REQUIRED WORK> Some lines below hold "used". Pick them out and copy them.
________________
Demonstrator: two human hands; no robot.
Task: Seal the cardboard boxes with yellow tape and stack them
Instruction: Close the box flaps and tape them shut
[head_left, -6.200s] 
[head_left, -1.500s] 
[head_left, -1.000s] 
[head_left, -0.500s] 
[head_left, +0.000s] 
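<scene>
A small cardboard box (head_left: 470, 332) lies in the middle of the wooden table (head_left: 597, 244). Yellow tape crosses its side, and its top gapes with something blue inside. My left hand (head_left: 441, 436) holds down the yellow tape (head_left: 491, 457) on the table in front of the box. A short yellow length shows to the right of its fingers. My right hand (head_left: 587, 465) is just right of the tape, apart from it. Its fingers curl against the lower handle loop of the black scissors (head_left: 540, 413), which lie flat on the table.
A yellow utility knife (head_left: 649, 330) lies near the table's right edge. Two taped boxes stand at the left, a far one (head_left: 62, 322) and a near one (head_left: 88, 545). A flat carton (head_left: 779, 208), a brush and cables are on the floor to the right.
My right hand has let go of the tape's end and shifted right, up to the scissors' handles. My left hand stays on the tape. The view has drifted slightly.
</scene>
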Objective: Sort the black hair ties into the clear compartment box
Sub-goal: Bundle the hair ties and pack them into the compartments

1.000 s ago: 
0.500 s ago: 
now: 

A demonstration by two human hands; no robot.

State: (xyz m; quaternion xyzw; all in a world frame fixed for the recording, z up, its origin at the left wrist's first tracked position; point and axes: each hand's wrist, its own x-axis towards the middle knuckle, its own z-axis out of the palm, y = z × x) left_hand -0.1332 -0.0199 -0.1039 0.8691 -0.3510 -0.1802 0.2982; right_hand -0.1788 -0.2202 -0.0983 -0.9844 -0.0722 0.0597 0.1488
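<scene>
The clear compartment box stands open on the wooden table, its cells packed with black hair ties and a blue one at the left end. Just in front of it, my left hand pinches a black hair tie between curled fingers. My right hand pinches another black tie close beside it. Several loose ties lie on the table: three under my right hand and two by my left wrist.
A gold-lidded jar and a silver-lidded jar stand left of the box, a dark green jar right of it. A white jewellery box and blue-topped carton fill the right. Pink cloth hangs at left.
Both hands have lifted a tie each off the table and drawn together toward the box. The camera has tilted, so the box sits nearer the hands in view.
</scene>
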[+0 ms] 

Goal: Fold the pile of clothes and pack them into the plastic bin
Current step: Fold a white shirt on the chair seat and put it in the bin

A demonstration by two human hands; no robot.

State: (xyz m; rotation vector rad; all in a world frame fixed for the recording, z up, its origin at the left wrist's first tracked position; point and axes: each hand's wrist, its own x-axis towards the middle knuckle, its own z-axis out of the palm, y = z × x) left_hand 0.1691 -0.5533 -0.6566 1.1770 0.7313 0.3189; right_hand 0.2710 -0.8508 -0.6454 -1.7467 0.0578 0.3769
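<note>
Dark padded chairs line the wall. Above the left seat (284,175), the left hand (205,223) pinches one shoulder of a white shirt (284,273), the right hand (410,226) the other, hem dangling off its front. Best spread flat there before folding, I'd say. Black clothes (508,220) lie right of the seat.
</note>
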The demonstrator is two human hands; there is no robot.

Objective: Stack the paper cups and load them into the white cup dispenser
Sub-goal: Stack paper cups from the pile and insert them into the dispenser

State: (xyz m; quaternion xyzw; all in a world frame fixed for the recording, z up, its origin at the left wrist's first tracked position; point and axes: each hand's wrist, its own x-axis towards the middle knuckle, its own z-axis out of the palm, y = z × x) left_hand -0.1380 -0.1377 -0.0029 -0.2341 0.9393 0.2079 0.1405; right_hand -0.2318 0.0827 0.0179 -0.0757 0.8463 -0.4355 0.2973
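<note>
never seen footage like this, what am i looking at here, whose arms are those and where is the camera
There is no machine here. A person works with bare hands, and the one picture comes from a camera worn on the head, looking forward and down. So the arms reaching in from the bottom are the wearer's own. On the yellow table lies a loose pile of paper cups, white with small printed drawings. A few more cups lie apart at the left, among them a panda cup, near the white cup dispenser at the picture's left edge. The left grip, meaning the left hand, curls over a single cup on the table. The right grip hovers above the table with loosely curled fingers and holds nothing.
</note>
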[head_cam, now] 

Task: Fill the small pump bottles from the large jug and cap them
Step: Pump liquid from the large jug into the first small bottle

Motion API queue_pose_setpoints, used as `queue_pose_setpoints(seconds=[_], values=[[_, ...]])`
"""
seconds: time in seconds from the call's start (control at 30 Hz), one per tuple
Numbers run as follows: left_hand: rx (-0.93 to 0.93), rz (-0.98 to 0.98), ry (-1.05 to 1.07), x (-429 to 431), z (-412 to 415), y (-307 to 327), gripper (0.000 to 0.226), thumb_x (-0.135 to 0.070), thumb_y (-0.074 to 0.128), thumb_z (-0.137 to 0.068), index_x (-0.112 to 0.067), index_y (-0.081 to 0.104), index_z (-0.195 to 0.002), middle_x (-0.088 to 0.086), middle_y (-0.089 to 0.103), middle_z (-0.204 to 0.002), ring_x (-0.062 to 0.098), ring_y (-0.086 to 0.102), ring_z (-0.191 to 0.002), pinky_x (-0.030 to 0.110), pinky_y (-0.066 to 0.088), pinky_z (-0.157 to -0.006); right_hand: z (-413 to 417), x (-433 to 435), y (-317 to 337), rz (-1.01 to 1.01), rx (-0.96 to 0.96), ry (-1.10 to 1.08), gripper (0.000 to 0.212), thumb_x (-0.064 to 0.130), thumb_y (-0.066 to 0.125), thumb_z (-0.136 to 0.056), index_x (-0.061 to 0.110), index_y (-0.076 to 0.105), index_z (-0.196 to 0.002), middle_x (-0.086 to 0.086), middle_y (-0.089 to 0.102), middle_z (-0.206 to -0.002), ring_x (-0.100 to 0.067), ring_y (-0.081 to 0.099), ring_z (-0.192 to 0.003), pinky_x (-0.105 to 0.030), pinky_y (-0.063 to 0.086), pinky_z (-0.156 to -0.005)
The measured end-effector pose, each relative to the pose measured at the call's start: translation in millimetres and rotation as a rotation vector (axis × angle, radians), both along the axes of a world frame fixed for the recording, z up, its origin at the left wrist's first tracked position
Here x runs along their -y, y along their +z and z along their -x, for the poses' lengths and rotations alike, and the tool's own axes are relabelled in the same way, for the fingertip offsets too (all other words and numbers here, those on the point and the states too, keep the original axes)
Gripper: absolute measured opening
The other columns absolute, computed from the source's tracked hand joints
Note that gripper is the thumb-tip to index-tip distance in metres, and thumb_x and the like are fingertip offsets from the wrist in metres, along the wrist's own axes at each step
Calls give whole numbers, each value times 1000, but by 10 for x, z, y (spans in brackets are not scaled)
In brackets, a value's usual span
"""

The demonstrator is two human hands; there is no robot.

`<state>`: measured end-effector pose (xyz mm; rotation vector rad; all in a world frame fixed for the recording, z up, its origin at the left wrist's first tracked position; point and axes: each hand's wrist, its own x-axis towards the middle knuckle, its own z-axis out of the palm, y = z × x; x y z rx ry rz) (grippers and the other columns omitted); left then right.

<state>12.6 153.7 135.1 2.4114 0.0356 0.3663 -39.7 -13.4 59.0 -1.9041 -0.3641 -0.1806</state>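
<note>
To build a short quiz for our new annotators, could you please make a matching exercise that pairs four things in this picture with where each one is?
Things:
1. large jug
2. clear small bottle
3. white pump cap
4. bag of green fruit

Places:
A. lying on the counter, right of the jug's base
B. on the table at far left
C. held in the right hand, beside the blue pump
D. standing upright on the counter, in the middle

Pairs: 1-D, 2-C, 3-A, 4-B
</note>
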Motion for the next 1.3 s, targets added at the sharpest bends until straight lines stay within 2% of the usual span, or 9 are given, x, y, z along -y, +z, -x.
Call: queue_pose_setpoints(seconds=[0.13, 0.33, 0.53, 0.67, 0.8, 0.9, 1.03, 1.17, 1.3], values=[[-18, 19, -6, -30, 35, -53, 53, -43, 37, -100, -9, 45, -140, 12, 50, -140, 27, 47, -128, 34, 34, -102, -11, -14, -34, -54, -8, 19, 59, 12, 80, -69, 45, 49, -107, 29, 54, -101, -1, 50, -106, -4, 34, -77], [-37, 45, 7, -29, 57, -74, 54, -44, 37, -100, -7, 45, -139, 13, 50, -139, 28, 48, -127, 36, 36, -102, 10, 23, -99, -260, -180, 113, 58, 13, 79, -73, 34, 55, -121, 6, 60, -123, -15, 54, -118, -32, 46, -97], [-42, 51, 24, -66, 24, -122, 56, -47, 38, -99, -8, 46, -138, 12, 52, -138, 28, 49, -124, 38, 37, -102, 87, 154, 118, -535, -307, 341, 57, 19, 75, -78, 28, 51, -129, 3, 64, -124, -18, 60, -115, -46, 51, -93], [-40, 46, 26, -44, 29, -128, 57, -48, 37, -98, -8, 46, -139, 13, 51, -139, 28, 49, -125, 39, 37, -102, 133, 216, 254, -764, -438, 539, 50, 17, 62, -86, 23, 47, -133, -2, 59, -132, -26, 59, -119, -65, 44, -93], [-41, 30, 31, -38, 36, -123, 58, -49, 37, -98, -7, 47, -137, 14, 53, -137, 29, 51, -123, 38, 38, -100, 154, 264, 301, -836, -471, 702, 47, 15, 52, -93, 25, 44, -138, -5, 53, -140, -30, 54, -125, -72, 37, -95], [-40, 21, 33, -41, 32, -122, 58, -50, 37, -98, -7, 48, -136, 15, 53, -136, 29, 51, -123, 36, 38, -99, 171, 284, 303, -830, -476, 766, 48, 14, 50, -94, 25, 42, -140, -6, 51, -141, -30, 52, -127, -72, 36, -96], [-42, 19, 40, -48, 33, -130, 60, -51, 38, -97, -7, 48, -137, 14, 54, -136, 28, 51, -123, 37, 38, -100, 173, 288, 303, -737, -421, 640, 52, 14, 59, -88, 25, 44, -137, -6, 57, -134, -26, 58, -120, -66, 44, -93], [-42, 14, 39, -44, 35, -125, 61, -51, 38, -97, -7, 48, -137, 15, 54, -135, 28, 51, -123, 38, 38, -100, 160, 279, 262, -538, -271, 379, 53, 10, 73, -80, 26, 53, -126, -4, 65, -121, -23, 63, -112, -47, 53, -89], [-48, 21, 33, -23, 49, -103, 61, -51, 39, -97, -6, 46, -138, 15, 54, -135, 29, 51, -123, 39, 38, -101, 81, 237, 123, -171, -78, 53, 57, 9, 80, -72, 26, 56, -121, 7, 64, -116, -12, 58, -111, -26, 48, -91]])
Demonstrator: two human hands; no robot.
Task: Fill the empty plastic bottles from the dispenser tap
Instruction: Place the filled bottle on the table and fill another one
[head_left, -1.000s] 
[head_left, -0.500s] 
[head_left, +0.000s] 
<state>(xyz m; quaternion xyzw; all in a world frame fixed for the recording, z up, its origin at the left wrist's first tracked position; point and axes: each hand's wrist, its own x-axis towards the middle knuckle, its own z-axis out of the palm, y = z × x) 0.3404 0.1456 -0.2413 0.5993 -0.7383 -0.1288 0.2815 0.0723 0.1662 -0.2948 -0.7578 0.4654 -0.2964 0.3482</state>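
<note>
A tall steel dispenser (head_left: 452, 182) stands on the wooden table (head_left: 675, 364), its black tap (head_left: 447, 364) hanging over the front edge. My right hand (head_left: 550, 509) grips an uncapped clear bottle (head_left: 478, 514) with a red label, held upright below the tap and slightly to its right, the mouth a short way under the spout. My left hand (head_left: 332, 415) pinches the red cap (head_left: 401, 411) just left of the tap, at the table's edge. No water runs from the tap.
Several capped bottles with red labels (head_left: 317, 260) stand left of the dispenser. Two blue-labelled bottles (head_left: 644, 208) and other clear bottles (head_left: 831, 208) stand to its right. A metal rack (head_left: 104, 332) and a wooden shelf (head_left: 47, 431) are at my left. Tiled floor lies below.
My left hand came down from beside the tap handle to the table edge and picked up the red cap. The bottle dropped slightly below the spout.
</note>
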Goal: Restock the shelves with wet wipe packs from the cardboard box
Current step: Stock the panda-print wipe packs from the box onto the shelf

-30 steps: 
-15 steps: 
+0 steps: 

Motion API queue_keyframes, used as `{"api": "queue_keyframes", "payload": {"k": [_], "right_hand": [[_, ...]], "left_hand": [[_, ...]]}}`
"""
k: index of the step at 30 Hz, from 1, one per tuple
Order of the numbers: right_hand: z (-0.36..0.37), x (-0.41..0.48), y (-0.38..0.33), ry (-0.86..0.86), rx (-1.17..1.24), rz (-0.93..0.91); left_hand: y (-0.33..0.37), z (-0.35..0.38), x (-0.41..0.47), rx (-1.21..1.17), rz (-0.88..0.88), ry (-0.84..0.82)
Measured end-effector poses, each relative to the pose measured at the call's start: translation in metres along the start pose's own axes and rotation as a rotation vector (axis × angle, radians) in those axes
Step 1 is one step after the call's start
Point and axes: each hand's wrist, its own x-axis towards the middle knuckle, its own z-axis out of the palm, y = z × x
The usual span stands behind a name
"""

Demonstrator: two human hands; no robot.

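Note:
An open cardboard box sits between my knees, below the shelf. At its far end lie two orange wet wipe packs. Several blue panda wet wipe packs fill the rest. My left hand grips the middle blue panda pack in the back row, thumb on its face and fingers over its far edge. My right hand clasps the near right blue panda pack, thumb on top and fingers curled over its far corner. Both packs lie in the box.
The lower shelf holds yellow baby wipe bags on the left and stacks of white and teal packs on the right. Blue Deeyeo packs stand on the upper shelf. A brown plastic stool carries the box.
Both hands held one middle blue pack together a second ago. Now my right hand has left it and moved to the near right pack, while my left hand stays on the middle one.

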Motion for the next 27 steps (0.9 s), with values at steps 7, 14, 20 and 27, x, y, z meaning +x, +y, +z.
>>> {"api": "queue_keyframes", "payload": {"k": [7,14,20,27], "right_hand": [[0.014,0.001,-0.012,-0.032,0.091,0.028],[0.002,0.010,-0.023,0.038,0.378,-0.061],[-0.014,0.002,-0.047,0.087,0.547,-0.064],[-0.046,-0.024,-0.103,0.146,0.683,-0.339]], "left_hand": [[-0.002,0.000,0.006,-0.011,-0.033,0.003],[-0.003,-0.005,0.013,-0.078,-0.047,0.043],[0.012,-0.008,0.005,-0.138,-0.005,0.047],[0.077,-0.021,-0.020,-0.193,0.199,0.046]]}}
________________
RESPONSE BELOW>
Motion API queue_pose_setpoints, used as `queue_pose_setpoints(seconds=[_], values=[[_, ...]])`
Motion API queue_keyframes, used as `{"api": "queue_keyframes", "payload": {"k": [_], "right_hand": [[_, ...]], "left_hand": [[_, ...]]}}`

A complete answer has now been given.